__Aim of the task__
For the listing below, output exactly the lines from the line with "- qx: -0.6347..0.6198" up to and including the line with "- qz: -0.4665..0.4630", and no other lines.

__Working data__

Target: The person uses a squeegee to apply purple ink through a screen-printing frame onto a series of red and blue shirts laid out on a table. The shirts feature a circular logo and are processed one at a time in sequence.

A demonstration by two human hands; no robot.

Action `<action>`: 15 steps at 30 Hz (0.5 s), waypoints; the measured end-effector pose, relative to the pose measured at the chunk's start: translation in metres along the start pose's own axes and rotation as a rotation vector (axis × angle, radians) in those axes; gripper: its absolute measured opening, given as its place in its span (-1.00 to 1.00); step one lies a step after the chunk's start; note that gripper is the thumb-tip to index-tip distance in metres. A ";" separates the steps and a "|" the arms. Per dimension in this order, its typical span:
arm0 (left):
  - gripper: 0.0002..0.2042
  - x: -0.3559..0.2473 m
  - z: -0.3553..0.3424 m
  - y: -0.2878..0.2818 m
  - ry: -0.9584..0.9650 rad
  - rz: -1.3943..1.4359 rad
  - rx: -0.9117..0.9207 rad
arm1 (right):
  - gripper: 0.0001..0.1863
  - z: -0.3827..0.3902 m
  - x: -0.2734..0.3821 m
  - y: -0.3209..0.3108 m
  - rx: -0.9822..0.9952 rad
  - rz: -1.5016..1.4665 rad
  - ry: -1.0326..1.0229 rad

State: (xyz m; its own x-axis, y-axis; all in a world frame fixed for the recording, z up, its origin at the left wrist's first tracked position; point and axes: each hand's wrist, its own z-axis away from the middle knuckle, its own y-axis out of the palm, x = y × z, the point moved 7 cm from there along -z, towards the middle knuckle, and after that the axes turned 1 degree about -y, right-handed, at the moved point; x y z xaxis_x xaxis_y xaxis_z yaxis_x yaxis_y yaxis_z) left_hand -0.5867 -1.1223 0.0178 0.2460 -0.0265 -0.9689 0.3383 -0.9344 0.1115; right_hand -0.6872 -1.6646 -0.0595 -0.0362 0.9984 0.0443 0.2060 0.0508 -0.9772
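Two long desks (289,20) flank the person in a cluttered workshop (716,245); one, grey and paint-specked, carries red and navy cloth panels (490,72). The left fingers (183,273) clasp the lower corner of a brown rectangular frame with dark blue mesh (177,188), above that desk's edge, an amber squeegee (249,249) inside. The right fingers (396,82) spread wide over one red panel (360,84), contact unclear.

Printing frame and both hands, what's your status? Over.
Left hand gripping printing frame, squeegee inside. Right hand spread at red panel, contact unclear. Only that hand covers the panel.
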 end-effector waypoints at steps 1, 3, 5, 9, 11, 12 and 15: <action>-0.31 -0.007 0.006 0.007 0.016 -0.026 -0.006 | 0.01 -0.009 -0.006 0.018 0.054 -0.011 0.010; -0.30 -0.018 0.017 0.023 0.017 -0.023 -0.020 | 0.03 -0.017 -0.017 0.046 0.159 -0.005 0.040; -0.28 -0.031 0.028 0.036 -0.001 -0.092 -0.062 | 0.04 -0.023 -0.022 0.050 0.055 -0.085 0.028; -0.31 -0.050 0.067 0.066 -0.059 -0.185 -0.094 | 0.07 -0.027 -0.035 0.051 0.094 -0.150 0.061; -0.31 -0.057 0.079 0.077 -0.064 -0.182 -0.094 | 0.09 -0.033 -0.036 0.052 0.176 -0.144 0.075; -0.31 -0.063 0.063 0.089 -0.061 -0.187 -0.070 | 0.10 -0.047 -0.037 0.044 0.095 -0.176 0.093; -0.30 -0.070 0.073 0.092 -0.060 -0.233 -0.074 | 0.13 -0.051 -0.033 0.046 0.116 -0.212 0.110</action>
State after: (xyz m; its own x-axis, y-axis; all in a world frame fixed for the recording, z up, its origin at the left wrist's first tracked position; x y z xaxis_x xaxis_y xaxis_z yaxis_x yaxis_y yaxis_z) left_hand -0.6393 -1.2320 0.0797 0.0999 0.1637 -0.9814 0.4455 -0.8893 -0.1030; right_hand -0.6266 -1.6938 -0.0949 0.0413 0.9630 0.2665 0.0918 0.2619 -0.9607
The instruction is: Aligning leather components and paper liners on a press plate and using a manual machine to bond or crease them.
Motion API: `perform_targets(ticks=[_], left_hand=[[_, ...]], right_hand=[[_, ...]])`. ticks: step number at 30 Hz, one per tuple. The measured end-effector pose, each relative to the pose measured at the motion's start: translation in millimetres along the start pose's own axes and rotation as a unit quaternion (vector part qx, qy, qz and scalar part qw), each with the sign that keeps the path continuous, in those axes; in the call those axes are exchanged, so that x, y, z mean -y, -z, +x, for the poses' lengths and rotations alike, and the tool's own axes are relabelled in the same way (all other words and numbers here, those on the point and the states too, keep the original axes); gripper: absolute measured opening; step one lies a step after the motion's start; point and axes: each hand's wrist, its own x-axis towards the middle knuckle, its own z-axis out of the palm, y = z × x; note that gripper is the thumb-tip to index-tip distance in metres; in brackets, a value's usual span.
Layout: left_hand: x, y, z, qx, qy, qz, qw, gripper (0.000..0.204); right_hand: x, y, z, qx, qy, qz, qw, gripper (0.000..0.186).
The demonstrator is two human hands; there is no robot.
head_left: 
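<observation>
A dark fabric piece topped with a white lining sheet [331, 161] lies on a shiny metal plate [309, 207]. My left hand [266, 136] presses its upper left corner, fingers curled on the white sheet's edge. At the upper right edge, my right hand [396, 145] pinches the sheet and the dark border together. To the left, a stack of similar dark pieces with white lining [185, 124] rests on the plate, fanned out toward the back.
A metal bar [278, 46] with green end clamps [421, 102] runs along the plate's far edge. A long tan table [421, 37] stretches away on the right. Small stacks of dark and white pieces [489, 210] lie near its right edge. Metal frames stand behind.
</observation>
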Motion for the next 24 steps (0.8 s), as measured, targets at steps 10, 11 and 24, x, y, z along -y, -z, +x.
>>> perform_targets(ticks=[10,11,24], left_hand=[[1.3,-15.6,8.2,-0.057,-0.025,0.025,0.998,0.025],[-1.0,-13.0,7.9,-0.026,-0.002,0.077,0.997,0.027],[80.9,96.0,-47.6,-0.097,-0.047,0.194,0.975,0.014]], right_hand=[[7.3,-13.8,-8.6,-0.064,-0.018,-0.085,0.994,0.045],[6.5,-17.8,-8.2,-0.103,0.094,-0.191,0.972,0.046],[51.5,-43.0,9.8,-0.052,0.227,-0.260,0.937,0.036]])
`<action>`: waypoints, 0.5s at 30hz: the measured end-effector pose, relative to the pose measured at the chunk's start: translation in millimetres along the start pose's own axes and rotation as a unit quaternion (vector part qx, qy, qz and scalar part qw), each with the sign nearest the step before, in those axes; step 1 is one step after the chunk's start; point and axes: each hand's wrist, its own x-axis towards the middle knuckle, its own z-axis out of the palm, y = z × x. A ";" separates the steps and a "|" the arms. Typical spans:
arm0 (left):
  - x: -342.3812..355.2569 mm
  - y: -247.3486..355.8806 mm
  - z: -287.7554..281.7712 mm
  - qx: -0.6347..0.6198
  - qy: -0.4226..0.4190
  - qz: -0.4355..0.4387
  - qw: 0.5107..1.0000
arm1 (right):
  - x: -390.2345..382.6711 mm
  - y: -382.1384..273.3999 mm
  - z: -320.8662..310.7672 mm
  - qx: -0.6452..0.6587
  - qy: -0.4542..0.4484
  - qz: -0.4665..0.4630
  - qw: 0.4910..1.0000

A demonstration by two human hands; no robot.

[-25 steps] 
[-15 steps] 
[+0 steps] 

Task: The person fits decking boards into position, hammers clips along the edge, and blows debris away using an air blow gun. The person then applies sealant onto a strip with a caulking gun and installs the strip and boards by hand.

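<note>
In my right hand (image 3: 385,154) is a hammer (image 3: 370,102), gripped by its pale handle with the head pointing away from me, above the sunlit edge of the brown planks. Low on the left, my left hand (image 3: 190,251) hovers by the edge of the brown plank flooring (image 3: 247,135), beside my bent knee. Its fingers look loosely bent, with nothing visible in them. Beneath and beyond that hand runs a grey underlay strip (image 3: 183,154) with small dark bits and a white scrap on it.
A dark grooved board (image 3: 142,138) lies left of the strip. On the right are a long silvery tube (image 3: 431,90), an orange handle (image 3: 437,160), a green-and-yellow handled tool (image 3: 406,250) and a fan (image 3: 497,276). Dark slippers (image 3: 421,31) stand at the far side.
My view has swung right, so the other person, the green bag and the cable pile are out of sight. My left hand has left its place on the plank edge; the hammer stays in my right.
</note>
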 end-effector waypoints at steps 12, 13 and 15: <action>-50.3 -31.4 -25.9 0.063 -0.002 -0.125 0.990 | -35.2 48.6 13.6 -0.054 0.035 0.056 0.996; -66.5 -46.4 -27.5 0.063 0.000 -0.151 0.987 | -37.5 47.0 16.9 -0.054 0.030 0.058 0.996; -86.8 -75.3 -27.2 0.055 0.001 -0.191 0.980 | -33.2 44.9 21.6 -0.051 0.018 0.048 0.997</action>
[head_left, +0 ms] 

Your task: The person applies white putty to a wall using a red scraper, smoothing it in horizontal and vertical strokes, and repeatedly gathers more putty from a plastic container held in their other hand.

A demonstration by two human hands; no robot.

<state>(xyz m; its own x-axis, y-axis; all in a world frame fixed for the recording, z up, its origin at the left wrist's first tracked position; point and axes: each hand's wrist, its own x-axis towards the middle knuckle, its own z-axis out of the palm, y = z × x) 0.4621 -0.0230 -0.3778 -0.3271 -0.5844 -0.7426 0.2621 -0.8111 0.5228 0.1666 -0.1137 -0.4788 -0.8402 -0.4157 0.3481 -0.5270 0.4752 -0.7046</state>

__Output for this task__
  - qx: -0.6347..0.6198
  - qy: -0.4226..0.4190
  - qz: -0.4355..0.4387
  - qw: 0.5107..1.0000
arm1 (right):
  - x: -390.2345..382.6711 mm
  - y: -382.1384..273.3999 mm
  - z: -320.8662..310.7672 mm
  - qx: -0.6452..0.6587
  - qy: -0.4542..0.4484
  - qz: -0.4665..0.4630

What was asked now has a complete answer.